┌────────

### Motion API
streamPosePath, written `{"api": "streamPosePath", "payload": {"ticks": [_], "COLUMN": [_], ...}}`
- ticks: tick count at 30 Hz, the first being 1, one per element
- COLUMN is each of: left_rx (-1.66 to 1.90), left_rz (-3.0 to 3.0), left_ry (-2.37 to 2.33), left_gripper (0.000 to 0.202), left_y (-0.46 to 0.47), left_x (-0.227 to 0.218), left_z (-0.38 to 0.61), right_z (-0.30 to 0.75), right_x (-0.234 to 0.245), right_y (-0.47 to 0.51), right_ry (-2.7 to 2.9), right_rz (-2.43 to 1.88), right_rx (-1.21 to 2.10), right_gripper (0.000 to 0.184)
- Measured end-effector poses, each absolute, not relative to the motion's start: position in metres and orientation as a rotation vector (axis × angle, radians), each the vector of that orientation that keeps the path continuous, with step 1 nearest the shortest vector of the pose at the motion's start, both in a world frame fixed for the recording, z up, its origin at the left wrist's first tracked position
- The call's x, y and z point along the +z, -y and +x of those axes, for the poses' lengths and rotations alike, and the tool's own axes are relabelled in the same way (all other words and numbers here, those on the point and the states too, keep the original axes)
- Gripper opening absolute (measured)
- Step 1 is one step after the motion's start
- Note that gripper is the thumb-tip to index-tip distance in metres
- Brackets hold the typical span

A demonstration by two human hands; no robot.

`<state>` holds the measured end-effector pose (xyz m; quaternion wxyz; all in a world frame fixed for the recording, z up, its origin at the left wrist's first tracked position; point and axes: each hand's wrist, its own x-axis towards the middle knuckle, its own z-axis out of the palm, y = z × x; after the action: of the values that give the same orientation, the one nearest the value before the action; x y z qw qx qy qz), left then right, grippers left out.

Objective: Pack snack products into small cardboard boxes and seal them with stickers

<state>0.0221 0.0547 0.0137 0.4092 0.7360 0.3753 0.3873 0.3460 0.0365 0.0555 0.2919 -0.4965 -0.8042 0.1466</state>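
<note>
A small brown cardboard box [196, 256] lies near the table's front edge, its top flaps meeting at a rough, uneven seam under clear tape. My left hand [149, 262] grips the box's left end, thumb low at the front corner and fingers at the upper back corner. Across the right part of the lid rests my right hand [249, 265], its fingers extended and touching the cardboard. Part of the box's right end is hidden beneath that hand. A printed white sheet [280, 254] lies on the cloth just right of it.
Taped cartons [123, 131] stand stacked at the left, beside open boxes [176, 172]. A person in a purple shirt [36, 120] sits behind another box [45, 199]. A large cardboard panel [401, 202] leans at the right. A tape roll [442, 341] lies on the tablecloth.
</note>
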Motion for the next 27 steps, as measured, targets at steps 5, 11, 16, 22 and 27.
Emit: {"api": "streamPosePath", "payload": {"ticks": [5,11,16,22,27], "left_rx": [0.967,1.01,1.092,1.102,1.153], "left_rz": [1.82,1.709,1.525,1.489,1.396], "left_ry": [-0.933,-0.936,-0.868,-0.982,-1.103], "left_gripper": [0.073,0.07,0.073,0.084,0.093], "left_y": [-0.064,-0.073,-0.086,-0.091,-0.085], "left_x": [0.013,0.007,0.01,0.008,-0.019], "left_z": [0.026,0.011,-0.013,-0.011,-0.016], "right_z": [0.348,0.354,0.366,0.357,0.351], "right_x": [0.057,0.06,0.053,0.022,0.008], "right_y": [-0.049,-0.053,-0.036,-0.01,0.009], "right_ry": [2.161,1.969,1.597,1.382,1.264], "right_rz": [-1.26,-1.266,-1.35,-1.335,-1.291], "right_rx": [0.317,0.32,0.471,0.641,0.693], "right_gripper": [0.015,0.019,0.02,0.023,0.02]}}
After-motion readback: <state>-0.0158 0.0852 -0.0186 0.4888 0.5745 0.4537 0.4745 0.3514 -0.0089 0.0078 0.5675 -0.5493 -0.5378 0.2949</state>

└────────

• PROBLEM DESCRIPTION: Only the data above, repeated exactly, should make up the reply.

• EXERCISE ANSWER:
### Motion API
streamPosePath, written `{"api": "streamPosePath", "payload": {"ticks": [_], "COLUMN": [_], ...}}`
- ticks: tick count at 30 Hz, the first being 1, one per element
- COLUMN is each of: left_rx (-1.66 to 1.90), left_rz (-3.0 to 3.0), left_ry (-2.37 to 2.33), left_gripper (0.000 to 0.202), left_y (-0.46 to 0.47), left_x (-0.227 to 0.218), left_z (-0.38 to 0.61), right_z (-0.30 to 0.75), right_x (-0.234 to 0.245), right_y (-0.47 to 0.51), right_ry (-2.7 to 2.9), right_rz (-2.43 to 1.88), right_rx (-1.21 to 2.10), right_gripper (0.000 to 0.184)
- Measured end-effector poses, each absolute, not relative to the motion's start: position in metres and orientation as a rotation vector (axis × angle, radians), each the vector of that orientation that keeps the path continuous, with step 1 nearest the shortest vector of the pose at the motion's start, both in a world frame fixed for the recording, z up, its origin at the left wrist's first tracked position
- The call's x, y and z point along the +z, -y and +x of those axes, for the poses' lengths and rotations alike, and the tool's own axes are relabelled in the same way (all other words and numbers here, those on the point and the states too, keep the original axes)
- Gripper opening absolute (measured)
- Step 1 is one step after the motion's start
- Note that gripper is the thumb-tip to index-tip distance in metres
- Brackets hold the typical span

A demonstration by two human hands; no robot.

`<state>` holds the measured end-effector pose (xyz m; quaternion wxyz; all in a world frame fixed for the recording, z up, its origin at the left wrist's first tracked position; point and axes: each hand's wrist, its own x-axis towards the middle knuckle, its own z-axis out of the palm, y = z × x; after the action: of the values that give the same orientation, the one nearest the value before the action; x y z qw qx qy qz), left then right, grippers left out.

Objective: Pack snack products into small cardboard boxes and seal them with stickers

<state>0.0221 0.0547 0.0137 0.4092 0.7360 0.3753 0.3873 0.3460 0.0365 0.0555 0.2919 -0.4965 -0.8042 0.1466</state>
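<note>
A small brown cardboard box [196, 256] lies near the table's front edge, its top flaps meeting at a rough, uneven seam under clear tape. My left hand [149, 262] grips the box's left end, thumb low at the front corner and fingers at the upper back corner. Across the right part of the lid rests my right hand [249, 265], its fingers extended and touching the cardboard. Part of the box's right end is hidden beneath that hand. A printed white sheet [280, 254] lies on the cloth just right of it.
Taped cartons [123, 131] stand stacked at the left, beside open boxes [176, 172]. A person in a purple shirt [36, 120] sits behind another box [45, 199]. A large cardboard panel [401, 202] leans at the right. A tape roll [442, 341] lies on the tablecloth.
</note>
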Motion for the next 27 steps, as measured, targets at steps 5, 11, 16, 22 and 27.
Emit: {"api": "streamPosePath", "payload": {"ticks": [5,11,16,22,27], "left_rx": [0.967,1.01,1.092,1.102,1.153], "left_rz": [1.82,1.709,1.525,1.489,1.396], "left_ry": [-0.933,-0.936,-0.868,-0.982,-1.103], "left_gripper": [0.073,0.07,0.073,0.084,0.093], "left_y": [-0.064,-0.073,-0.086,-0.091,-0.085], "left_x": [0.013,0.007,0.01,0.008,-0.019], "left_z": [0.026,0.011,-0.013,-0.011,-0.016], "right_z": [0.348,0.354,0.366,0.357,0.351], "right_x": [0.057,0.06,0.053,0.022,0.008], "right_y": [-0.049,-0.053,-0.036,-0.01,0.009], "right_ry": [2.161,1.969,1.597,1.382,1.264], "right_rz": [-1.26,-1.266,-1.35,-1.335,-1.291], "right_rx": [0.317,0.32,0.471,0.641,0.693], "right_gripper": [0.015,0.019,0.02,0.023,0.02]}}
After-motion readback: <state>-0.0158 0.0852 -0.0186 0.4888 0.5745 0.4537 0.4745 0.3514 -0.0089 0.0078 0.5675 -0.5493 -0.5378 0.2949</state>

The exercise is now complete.